Friday night: I finally got my long-awaited post-hospital-visit sushi dinner, courtesy of the fabulous crucible
(thank you, thank you, thank you!). I do not think, in fact, that I have ever eaten so much sushi in a single sitting in my entire life. I even tried the sea urchin, partly in order to test the truth of ladyjane
's assertion that there is nothing under the sea that I would not eat, and discovered as a result that there are, at least, some things under the sea which I would not eat twice. Ah well. Live and learn. Everything else was wonderful, though!
Saturday: We departed with optimystik
and his grandmother to attend his family's Thanksgiving dinner, at the hobby farm in Prince Edward County
(a.k.a. Quinte Isle, though it's actually more of a peninsula than an island) that they recently bought as a retirement property. I was somewhat terrified of this prospect, but it turned out to be remarkably non-traumatic, despite the fact that his family are the sort of people who live in a pristine cookie-cutter home in a suburban subdivision, in which all interior decor contains fake flowers and/or references to Jesus. Yet miraculously, they dealt with the whole poly triad thing pretty well, albeit mostly by not talking about it, and were very nice.
The area we stayed is really lovely, by southern Ontario standards anyway (meaning that overall I am more enamoured of the rocky/piney northern Ontario landscape). It's rural but not remote - a house on 2 acres of land with a couple of small outbuildings designed for chickens and such, and a great big garden space, but on a paved road and not far from a small town. You can even get high-speed internet access there. The back of the property faces onto a small lake, which is currently suffering from severe fertilizer pollution and accompanying massive overgrowth aof algae and water lilies and such. They're currently using it as a cottage of sorts, going there most weekends, but will be moving there permanently in another year or two, when his dad retires. Being there stirred all kinds of desires in me to move to the country, and at a certain point I found myself perusing the real estate section of the weekly county newspaper. The fact that their house, mini-farm, lakefront, and all, sold for less than you'd probably pay from some tumbledown ex-crackhouse in the worst part of Toronto only added fuel to the fire. Of course, the day when we'll be able to buy property of any sort is probably a long way off, even if we end up doing it collectively with other people. But still... *sigh*
Kiska adapted very well to her new role as Farm Dog, prancing around outside and following alongside the little tractor in a supervisory capacity, as we used it to move wooden packing crates from their neighbour's property to theirs (the neighbour is moving, and wanted to get rid of the crates, and they had ideas for using them to build garden beds, compost bins, etc. She's always so much livelier and happier when we take her outside the city. But I don't know how much of that is just that we're more likely to be outside doing things, and not inside glued to our computers while she lounges around in her dog bed. Maybe if we had a garden here, or went for more long walks in ravine parks etc., she'd be that perky in the city.

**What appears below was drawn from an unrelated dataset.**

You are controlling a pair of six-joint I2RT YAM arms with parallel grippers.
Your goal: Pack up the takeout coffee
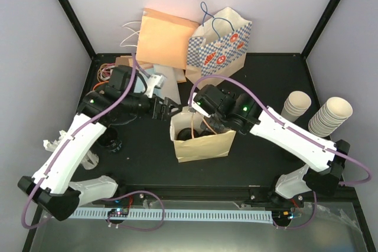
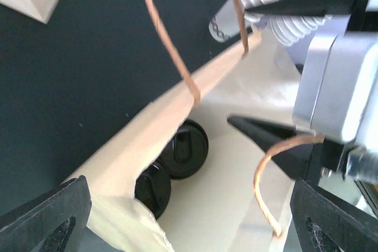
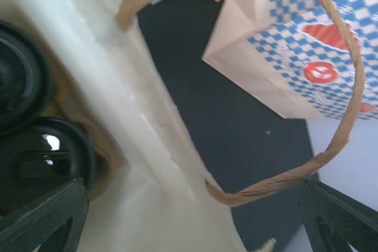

I also had an idea, at one point, when Optimystik's parents were talking about concerns about the lake's condition and initiatives in the local community for restoring it, that maybe that could be a workable Major Project for finishing my master's degree in environmental studies. Ecological restoration was a part of my area of concentration, and while my original focus was more on wilderness and this area is mostly rural residential, it wouldn't be as far off from my original A of C as some of the ideas I've had, and would probably be a really satisfying project to work on. Restoration work is still something that calls to me pretty strongly, even if it's a lot harder to get actual paying work in that area since a certain previous provincial government decimated the Ministries of the Environment and Natural Resources...
But for now, back to the city, back to work, back to daily life.